RECORDS TO PROCESS Start Marker

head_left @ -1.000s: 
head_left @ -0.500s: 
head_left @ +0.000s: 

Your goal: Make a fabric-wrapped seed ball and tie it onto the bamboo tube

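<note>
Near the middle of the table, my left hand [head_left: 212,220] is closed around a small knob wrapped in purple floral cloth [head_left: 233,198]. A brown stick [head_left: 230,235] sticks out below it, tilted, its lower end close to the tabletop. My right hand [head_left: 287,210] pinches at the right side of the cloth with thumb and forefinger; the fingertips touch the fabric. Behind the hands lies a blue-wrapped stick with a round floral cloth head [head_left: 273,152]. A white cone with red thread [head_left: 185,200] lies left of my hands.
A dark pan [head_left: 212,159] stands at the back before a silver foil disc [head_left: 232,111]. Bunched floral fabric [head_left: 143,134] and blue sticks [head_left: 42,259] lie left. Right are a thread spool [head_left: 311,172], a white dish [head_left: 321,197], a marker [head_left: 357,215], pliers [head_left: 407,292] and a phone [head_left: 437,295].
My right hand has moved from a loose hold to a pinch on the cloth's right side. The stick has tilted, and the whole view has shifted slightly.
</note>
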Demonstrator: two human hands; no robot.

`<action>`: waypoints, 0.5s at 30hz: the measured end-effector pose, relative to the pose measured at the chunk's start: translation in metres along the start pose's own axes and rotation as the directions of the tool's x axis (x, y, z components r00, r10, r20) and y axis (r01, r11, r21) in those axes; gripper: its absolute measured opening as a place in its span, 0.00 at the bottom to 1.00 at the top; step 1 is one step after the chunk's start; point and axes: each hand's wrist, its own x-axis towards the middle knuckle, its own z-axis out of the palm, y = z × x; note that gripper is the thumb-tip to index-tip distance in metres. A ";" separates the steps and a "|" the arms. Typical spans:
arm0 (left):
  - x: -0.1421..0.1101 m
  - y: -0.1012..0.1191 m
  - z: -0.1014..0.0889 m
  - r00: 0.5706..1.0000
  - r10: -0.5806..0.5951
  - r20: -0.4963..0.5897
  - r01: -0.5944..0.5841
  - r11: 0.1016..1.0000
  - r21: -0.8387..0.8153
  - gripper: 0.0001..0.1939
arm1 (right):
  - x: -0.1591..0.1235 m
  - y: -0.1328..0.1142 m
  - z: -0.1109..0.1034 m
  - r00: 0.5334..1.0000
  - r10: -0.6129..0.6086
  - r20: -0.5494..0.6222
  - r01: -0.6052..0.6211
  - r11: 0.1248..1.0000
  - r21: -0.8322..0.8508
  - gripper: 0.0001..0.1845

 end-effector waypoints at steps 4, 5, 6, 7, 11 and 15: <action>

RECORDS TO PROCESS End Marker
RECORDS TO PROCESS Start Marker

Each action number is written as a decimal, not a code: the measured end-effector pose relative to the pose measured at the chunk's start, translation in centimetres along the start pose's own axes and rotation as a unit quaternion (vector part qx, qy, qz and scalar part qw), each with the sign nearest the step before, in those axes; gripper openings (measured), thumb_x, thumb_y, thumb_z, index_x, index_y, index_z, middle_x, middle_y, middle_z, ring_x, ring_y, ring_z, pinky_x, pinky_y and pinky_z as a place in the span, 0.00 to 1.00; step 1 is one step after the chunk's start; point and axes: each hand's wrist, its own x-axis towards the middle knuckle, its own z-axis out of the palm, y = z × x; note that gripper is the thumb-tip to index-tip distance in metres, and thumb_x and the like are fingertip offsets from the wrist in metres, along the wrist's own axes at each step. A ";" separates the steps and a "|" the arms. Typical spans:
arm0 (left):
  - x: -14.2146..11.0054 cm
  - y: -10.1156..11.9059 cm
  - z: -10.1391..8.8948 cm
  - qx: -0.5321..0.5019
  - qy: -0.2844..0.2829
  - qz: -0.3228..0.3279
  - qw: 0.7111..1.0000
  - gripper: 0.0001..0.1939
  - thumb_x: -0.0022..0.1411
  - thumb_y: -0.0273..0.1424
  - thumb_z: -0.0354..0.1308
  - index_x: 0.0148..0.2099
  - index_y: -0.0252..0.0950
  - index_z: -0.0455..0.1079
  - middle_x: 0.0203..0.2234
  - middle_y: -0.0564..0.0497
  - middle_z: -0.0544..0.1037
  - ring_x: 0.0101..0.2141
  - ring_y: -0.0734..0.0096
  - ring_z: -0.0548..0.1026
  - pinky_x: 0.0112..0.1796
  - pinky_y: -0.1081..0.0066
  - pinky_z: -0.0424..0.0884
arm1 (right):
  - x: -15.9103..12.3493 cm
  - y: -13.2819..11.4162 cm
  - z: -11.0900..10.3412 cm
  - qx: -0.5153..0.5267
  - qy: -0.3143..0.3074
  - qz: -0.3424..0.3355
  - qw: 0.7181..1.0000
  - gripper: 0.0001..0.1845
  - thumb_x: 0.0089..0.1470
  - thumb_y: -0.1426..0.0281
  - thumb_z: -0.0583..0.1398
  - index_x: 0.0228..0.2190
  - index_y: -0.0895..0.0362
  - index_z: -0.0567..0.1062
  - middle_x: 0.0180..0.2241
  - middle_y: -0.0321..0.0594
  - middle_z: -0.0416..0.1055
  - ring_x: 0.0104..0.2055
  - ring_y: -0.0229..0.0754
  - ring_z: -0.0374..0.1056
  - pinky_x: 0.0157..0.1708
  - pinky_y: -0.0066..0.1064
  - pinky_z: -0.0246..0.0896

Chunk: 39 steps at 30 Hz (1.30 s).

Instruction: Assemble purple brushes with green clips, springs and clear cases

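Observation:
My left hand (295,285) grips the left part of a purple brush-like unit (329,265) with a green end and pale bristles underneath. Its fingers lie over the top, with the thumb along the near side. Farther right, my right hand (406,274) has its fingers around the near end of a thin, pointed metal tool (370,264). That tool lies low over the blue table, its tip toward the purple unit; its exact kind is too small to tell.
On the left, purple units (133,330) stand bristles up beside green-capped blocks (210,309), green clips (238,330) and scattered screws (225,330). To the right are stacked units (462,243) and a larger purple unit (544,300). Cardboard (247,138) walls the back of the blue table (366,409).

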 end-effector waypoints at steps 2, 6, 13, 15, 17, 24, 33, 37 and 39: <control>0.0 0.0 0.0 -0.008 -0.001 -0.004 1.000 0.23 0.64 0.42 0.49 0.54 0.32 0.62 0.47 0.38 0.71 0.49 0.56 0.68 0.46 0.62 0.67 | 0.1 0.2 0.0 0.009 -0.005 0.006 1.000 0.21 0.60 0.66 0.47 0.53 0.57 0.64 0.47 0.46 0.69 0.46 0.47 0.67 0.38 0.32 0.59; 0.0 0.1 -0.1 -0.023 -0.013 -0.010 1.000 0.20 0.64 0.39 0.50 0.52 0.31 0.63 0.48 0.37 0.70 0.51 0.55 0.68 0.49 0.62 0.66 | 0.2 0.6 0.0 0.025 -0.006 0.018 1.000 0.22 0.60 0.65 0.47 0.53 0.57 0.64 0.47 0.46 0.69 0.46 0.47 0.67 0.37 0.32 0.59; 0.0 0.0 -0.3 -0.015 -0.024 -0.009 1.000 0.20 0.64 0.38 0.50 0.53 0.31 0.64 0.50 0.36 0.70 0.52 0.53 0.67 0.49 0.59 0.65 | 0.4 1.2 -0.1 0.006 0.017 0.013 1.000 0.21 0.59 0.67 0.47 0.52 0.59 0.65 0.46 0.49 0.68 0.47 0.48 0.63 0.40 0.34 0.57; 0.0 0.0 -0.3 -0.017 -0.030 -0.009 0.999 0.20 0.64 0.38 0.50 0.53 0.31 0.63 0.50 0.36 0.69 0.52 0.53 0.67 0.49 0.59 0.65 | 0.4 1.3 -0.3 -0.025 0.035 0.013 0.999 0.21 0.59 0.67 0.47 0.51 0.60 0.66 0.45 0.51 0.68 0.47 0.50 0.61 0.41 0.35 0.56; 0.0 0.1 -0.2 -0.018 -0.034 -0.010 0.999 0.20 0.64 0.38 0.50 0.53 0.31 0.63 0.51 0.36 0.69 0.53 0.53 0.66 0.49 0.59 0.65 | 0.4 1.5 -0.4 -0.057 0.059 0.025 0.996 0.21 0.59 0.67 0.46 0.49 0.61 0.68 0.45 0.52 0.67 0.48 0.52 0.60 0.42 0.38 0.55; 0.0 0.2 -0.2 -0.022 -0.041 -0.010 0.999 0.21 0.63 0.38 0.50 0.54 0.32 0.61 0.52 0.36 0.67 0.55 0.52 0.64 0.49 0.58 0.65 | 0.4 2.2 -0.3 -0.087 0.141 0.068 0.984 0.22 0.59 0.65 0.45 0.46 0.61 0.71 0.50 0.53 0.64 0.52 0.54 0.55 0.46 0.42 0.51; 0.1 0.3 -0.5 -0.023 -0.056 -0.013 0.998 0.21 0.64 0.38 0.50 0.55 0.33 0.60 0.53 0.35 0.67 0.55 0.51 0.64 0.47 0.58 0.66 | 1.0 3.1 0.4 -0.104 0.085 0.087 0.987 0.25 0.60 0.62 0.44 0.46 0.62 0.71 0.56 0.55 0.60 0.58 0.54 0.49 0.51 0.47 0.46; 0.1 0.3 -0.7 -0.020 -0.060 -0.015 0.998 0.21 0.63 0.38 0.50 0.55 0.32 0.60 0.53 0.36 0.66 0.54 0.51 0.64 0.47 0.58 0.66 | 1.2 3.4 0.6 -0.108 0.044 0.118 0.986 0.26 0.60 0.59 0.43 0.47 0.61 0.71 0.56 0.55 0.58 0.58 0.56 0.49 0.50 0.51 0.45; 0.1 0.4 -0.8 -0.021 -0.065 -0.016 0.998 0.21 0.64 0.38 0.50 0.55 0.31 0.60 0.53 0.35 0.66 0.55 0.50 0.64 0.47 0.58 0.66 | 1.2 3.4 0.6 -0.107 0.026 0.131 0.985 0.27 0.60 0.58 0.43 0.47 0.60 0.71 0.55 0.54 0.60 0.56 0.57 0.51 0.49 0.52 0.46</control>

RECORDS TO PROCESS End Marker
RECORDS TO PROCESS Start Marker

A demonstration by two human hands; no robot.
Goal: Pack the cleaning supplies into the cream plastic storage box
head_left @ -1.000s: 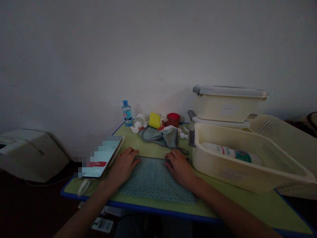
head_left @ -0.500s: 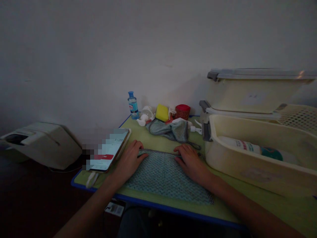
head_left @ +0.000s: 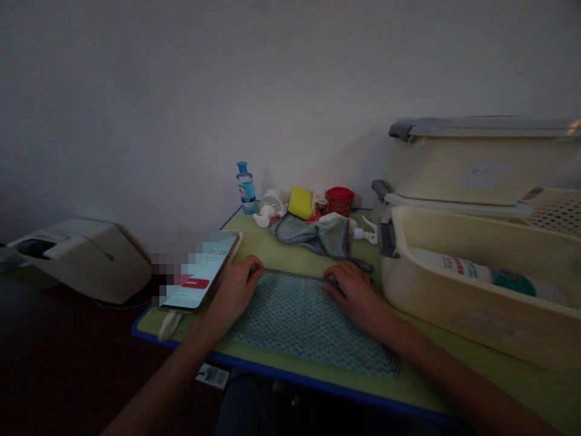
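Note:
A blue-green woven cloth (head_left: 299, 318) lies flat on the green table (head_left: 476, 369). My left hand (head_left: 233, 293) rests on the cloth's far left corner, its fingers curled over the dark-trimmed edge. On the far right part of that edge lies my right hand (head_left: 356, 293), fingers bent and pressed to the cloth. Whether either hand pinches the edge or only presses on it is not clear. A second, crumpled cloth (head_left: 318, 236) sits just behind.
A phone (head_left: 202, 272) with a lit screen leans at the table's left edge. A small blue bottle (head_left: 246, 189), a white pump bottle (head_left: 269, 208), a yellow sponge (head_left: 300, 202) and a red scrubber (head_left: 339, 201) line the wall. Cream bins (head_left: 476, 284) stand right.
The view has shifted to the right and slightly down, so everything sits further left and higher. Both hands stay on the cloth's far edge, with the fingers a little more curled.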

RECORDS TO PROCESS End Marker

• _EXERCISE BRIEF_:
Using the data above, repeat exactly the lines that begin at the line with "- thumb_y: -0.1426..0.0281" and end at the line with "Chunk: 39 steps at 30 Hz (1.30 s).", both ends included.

• _EXERCISE RESPONSE_:
  - thumb_y: -0.1426..0.0281
  - thumb_z: -0.0583..0.1398
  - index_x: 0.0228..0.2190
  - index_y: -0.0895..0.0362
  - index_z: -0.0567..0.1062
  - middle_x: 0.0180..0.2241
  - middle_y: -0.0321..0.0594
  - middle_z: -0.0416..0.1055
  - ring_x: 0.0104..0.2055
  - ring_y: -0.0229..0.0754
  - ring_z: -0.0374..0.1056
  - pinky_x: 0.0157..0.1708
  - pinky_y: -0.0066..0.1064
  - pinky_z: -0.0246..0.0896

Chunk: 39 steps at 30 Hz (1.30 s).

Work on this exercise is done.